DESCRIPTION OF THE TASK - Repeat only the stretch of lines below that runs from the line with "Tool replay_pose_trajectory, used" through the line with "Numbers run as", unaltered.

▬▬▬▬▬▬

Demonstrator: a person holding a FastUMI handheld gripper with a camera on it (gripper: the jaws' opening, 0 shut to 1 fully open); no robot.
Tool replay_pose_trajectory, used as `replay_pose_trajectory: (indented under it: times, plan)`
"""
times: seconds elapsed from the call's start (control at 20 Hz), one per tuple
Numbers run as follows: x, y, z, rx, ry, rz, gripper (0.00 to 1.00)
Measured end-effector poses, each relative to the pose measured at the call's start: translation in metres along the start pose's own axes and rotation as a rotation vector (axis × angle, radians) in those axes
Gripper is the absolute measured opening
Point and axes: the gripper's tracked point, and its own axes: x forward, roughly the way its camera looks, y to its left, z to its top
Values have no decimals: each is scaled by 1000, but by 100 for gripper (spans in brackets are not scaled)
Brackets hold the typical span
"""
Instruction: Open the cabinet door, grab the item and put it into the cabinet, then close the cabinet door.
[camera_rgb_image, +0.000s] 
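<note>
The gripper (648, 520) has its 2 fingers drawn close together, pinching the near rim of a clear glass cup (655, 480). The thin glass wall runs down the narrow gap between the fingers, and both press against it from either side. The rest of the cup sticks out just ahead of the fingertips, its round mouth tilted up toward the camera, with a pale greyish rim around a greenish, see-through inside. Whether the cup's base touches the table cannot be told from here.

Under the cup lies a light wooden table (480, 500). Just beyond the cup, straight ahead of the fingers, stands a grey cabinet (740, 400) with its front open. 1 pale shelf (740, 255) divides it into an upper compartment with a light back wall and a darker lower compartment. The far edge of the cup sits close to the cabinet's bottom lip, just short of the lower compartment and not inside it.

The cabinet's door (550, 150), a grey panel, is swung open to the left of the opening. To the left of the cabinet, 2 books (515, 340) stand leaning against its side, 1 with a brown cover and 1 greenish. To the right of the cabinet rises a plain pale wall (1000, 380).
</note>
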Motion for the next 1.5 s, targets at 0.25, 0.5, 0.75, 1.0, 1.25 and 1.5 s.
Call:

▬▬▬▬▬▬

TASK RESPONSE -
Tool replay_pose_trajectory, used as `replay_pose_trajectory: (indented under it: times, plan)`
"""
times: seconds elapsed from the call's start (control at 20 Hz), one per tuple
Numbers run as follows: x, y, z, rx, ry, rz, gripper (0.00 to 1.00)

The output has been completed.